Transcurridos dos días, apareció el fiel animal. Aullaba desesperadamente, lamía la mano de su dueña y buscaba arrastrarla por el vestido, como si dijese: «Ven conmigo».
Con un mal presentimiento, Margarita lo siguió por el bosque de Petrignano. Al llegar debajo de un roble, el can se detuvo, ladrando lúgubremente. Había allí unas ramas arrancadas y amontonadas en desaliño. Alejándolas, encontró el cadáver del marqués con heridas horribles, ya en putrefacción. De cierto fuera asaltado y apuñalado.

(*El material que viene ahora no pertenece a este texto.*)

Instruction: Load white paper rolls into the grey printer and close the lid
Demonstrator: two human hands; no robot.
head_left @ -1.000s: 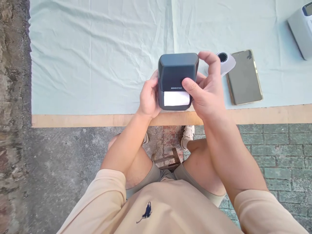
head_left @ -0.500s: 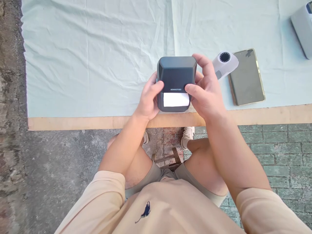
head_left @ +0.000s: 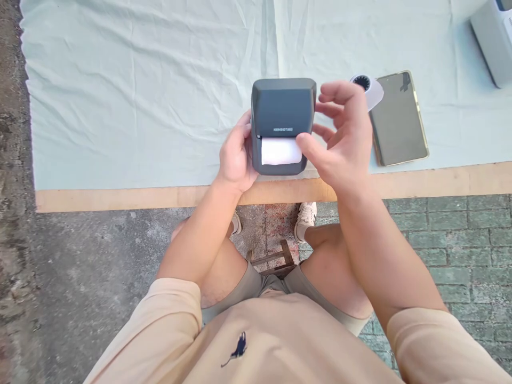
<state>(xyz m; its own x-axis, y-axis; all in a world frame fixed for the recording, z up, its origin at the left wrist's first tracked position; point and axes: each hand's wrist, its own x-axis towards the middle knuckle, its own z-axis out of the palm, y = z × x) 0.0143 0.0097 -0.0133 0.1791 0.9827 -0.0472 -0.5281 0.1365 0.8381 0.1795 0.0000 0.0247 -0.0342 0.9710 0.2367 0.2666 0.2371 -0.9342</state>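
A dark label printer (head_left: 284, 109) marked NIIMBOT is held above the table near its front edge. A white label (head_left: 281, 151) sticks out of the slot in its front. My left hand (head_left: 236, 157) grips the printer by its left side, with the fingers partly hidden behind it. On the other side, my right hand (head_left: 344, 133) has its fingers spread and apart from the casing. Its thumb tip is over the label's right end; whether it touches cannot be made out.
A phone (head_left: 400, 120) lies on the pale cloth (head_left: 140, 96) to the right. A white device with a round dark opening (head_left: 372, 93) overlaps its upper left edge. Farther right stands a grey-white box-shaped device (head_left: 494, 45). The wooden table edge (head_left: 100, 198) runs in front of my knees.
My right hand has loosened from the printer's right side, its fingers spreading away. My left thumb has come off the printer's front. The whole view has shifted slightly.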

¿Cuál habrá sido la impresión de la joven, al ver tan espantoso espectáculo? En un primer impulso, censuró la maldad de los asesinos, pero en seguida se le figuró en la mente la escena del supremo tribunal divino, en el cual la misericordia no siempre consigue triunfar de la justicia…
En un instante percibió la fugacidad de la vida: ¡juventud, placeres y belleza desaparecen como el viento! El recuerdo de la infancia le vino al espíritu, cargado del dulce aroma de la fe y la alegría brindada por la inocencia. Ante la gravedad de aquel hecho, el cambio de vida se presentó no más como una alabable alternativa, sino como una exigencia a ser atendida de inmediato.